What the exercise asks: Look below for the line that contains "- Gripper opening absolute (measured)", then copy it and each following line exactly, through and including the line that contains "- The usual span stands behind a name".

======== Source material

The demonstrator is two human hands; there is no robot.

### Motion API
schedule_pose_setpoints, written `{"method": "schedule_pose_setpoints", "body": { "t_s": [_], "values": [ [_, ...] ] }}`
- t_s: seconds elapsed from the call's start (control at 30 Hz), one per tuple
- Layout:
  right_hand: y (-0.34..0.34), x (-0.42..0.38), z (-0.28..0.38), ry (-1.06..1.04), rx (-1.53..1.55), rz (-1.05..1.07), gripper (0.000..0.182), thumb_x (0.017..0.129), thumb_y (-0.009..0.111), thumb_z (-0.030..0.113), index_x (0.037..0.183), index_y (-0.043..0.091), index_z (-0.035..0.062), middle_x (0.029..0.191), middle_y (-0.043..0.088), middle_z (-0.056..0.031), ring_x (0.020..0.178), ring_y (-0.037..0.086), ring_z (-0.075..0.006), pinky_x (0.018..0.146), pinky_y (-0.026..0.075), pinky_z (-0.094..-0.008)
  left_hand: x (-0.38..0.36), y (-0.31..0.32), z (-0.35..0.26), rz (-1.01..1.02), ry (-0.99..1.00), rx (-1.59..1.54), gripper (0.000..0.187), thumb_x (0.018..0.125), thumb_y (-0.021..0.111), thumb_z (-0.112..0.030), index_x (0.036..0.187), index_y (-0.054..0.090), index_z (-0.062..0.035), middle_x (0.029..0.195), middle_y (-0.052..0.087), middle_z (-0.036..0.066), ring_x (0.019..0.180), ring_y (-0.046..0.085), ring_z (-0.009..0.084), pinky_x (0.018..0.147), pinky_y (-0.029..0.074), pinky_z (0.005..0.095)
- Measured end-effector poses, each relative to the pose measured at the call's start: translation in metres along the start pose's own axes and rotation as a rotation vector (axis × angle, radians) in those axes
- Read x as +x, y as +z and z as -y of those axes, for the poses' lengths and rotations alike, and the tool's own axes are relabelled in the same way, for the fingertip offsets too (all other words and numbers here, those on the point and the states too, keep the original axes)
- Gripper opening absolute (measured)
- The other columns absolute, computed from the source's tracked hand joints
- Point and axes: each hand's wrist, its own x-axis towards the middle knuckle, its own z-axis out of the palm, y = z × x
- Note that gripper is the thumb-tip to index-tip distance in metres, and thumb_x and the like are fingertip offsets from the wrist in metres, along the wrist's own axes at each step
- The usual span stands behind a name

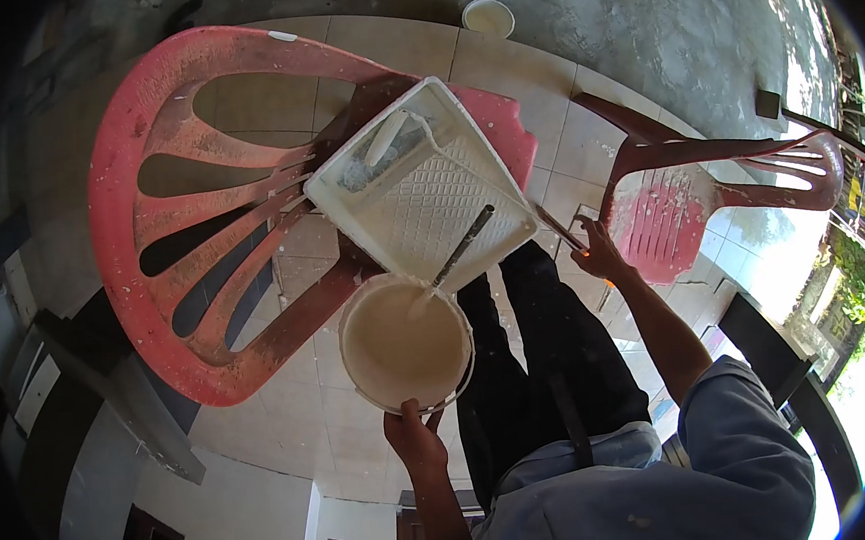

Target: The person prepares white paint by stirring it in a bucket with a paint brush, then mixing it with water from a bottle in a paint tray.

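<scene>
A bucket of pale cream paint (pixel 403 347) is gripped at its near rim by my left hand (pixel 416 440), the thumb over the edge. A dark stirring stick (pixel 463 246) stands tilted in the paint, its upper end over the tray. My right hand (pixel 602 250) is closed around the handle of a paint roller (pixel 385 140). The roller's head lies in the far left part of a white paint tray (pixel 494 216), near some whitish paint. The tray rests on a paint-spotted red plastic chair (pixel 165 239), touching or just above the bucket's far edge.
Another red chair (pixel 659 214), splashed with white, stands to the right. A small white tub (pixel 488 19) sits on the tiled floor (pixel 530 93) near the grey wall (pixel 626 26). Dark beams or furniture edges (pixel 774 346) flank me at the right.
</scene>
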Motion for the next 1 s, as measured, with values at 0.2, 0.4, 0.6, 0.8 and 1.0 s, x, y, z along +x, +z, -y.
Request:
{"method": "schedule_pose_setpoints", "body": {
  "t_s": [0.2, 0.4, 0.6, 0.8, 1.0],
  "values": [
    [-0.104, 0.058, 0.166, -0.228, 0.655, -0.102, 0.052, 0.085, 0.059, 0.014, 0.135, 0.046, 0.0056, 0.128, 0.052, -0.0188, 0.122, 0.05, -0.0325, 0.102, 0.041, -0.0446, 0.003, 0.015, -0.003, -0.041, -0.024, -0.01, 0.047, 0.086, 0.05, -0.01, 0.129, 0.044, 0.0063, 0.122, 0.053, 0.02, 0.106, 0.061, 0.0314, 0.082, 0.062, 0.0431],
    [-0.168, 0.082, 0.34, -1.052, 0.08, -0.068, 0.038, 0.085, 0.068, 0.025, 0.12, 0.062, 0.0114, 0.121, 0.056, -0.0114, 0.118, 0.054, -0.0293, 0.099, 0.044, -0.0438, 0.005, 0.032, -0.011, -0.079, -0.019, -0.005, 0.047, 0.086, 0.05, -0.01, 0.13, 0.045, 0.0058, 0.123, 0.053, 0.019, 0.106, 0.061, 0.0299, 0.08, 0.062, 0.0418],
    [-0.143, 0.107, 0.355, -0.914, -0.673, 0.422, 0.028, 0.082, 0.072, 0.035, 0.098, 0.069, 0.0122, 0.089, 0.065, -0.003, 0.098, 0.065, -0.0227, 0.084, 0.05, -0.0436, 0.01, 0.044, -0.019, -0.082, -0.005, -0.011, 0.044, 0.087, 0.05, -0.011, 0.127, 0.047, 0.0067, 0.121, 0.053, 0.018, 0.105, 0.061, 0.0288, 0.079, 0.063, 0.0409],
    [-0.147, 0.123, 0.349, -0.915, -0.624, 0.43, 0.025, 0.08, 0.073, 0.033, 0.08, 0.072, 0.0083, 0.078, 0.067, -0.0069, 0.08, 0.069, -0.0286, 0.068, 0.056, -0.0398, 0.01, 0.049, -0.03, -0.064, 0.002, 0.05, 0.048, 0.089, 0.05, -0.014, 0.131, 0.043, 0.0073, 0.124, 0.05, 0.021, 0.111, 0.056, 0.0295, 0.086, 0.059, 0.0419],
    [-0.148, 0.132, 0.347, -0.904, -0.602, 0.384, 0.023, 0.079, 0.073, 0.031, 0.079, 0.072, 0.0084, 0.078, 0.067, -0.0066, 0.082, 0.07, -0.0285, 0.07, 0.056, -0.0403, 0.018, 0.055, -0.043, -0.074, 0.054, 0.038, 0.039, 0.089, 0.05, -0.011, 0.123, 0.049, 0.009, 0.116, 0.055, 0.018, 0.098, 0.063, 0.026, 0.078, 0.063, 0.0374]
  ]
}}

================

Result:
- Gripper opening absolute (measured)
- The other columns absolute, computed from the source's tracked hand joints
- Point and axes: each hand's wrist, its own x-axis towards the middle knuckle, its own z-axis out of the palm, y = z × x
- Note that gripper is the thumb-tip to index-tip distance in metres, and thumb_x and the like are fingertip offsets from the wrist in metres, along the wrist's own axes at each step
- The usual span stands behind a name

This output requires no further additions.